Лев Корнишов
Схватка с ненавистью
© Корнешов Л. К., наследники, 2018
© ООО «Издательство «Вече», 2018
© ООО «Издательство «Вече», электронная версия, 2018
* * *Совпадение имен и псевдонимов в повести с подлинными – только случайность
В 194… году на тайной курьерской тропе, проложенной бандитским буржуазно-националистическим подпольем через Западную Украину к кордону, был задержан связной. Он не успел уничтожить донесение. Листик тоненькой папиросной бумаги – шифровку – доставили начальнику управления МГБ одной из областей полковнику Коломийцу.
«Всем боевкам, референтурам и проводам ОУН и УПА[1]:
Надлежит разыскать:
Особо опасного для нашего движения агента НКВД, известного нашим людям под псевдо «Зоряна», «Горлинка», «Подолянка», «Мавка» и другими, которые использовались в зависимости от обстоятельств.
Фамилия:
Подлинная фамилия не установлена. Предъявляет документы на имя Марии Григорьевны Шевчук, Олеси Николаевны Чайки и другие.
Профессия:
По косвенным данным – педагог. Работала секретарем райкома комсомола, учительницей Зеленогайской школы.
Звание:
Советское – неизвестно.
В УПА – сотник, курьер центрального провода с особыми полномочиями.
Партийная принадлежность:
Советская: член ВКП(б) – предположительно.
В ОУН: член ОУН (бывший).
Национальность:
Украинка.
Возраст:
Точно неизвестен.
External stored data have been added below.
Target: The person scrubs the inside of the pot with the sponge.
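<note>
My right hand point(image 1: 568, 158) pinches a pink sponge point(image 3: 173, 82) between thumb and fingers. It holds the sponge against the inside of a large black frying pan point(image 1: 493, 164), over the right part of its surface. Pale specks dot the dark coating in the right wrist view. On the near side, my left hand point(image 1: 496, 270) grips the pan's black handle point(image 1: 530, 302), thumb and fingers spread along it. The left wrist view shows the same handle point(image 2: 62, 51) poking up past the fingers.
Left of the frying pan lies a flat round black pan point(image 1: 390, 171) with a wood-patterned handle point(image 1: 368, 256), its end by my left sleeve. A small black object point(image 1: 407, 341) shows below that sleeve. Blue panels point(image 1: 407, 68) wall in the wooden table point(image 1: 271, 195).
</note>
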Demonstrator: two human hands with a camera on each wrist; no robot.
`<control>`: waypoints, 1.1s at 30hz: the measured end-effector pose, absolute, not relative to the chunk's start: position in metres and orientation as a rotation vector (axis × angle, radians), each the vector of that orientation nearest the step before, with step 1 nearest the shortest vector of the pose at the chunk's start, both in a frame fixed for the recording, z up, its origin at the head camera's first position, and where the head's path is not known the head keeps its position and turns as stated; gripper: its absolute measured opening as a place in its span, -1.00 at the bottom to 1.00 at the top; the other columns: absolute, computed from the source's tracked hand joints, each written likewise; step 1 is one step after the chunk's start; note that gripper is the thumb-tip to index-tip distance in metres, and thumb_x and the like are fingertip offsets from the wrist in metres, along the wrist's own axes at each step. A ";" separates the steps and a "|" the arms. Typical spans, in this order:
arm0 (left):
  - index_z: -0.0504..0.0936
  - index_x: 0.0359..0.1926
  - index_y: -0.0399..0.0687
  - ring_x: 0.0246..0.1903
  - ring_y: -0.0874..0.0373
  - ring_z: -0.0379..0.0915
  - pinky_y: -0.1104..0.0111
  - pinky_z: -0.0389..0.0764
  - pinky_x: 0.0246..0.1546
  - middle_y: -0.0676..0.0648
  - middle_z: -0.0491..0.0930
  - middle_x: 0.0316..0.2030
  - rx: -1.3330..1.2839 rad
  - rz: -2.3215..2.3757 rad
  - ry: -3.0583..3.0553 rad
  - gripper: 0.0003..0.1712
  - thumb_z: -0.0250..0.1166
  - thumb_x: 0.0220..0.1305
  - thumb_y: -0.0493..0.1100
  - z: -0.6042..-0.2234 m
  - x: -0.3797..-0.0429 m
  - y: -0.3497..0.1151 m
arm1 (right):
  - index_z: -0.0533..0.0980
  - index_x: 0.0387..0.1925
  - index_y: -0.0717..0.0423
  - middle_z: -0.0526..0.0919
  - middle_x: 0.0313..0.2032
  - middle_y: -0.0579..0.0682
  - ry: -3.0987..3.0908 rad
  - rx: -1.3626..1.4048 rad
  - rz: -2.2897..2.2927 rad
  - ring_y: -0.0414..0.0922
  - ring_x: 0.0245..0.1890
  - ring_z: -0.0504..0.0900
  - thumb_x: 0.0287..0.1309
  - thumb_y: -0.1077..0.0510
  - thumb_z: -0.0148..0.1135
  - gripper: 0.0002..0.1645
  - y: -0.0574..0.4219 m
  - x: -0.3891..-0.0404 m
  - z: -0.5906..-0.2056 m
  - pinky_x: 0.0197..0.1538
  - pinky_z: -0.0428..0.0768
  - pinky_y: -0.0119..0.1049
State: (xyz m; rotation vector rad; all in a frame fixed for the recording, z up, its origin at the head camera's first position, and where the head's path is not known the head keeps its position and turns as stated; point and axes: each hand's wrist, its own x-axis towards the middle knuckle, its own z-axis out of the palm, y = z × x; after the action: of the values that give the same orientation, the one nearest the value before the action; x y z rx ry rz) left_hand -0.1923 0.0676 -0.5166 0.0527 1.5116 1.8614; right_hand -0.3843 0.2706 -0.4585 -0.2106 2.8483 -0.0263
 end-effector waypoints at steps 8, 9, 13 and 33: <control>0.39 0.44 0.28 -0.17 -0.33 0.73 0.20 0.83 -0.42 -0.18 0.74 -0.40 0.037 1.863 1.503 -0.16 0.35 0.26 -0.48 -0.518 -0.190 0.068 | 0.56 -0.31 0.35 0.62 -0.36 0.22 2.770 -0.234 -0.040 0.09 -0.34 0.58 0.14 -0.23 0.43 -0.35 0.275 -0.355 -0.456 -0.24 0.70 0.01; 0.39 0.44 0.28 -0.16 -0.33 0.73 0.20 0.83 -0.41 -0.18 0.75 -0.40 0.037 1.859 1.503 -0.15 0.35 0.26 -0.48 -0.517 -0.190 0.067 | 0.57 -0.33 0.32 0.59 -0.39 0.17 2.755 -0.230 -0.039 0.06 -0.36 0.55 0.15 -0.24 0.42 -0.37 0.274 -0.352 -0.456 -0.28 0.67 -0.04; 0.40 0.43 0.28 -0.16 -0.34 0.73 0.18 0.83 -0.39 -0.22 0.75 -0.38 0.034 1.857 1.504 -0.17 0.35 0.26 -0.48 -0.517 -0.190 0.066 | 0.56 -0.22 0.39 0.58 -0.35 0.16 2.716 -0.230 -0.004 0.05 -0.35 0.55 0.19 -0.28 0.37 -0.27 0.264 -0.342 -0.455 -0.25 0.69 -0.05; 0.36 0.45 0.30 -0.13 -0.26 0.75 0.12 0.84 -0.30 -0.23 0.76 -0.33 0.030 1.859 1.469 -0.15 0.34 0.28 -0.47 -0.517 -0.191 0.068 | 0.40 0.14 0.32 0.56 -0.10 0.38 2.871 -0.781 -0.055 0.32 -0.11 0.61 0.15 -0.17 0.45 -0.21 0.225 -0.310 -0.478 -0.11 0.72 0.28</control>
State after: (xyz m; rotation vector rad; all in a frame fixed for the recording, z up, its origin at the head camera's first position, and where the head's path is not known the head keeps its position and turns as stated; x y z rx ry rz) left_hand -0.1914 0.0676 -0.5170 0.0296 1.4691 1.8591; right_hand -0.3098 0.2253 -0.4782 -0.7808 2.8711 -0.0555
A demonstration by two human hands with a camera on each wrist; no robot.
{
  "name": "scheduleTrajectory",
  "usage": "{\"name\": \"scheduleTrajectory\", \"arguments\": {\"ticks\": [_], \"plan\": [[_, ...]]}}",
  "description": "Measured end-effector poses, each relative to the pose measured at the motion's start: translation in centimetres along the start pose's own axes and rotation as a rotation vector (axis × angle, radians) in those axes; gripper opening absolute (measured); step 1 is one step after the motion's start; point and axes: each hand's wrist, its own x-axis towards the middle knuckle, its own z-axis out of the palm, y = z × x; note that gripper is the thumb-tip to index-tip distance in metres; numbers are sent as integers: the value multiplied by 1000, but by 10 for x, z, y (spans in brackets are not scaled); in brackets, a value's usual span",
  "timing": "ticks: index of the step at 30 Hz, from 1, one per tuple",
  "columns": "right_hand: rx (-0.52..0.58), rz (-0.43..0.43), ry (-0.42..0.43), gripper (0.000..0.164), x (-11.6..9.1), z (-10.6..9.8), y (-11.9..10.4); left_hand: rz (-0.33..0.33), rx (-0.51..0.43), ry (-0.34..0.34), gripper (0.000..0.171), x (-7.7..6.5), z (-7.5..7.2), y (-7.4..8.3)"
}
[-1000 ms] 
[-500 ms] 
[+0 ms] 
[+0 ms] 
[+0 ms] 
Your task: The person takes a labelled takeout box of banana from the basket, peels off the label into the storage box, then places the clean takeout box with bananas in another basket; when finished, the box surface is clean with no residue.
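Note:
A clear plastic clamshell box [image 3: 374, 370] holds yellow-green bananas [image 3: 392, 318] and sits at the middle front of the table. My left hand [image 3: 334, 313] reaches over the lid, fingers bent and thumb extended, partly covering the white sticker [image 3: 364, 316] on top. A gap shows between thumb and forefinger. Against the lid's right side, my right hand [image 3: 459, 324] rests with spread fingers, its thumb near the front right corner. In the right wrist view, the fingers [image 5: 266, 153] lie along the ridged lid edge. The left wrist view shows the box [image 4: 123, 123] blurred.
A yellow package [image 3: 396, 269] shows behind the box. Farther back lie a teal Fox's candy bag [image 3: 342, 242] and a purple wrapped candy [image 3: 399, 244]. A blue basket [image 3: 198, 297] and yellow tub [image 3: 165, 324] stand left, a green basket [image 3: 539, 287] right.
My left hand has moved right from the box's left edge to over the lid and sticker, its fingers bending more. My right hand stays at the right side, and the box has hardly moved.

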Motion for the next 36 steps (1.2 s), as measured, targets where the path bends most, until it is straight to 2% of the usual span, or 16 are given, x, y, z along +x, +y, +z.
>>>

Около 28 лет.
Место рождения:
Не установлено.
Рост:
166 см.
Телосложение:
Красивая, спортивного склада, иногда можно заметить военную выправку, походка свободная, властная.
Лицо:
Очень правильное, красивое. Лоб высокий, чистый. Кожа смуглая. Скулы, разрез глаз – восточного, но не ярко выраженного типа. Особых примет нет.
Волосы:
Цвета спелого жита. Не красит. В одних случаях ее видели с косами, в других – с короткой стрижкой.
Нос:
Средней ширины, ровный без горбинки, ноздри прямые.
Уши:
Маленькие, круглые.
Подбородок:
Типичный для украинки.
Зубы:
Ровные, без изъянов.
Рот:
Небольшой, полные мягкие губы.
Речь:
Говорит на правильном украинском, иногда с западноукраинским (львовским) акцентом. Свободно владеет немецким, польским и русским. Речь человека, привыкшего отдавать приказы.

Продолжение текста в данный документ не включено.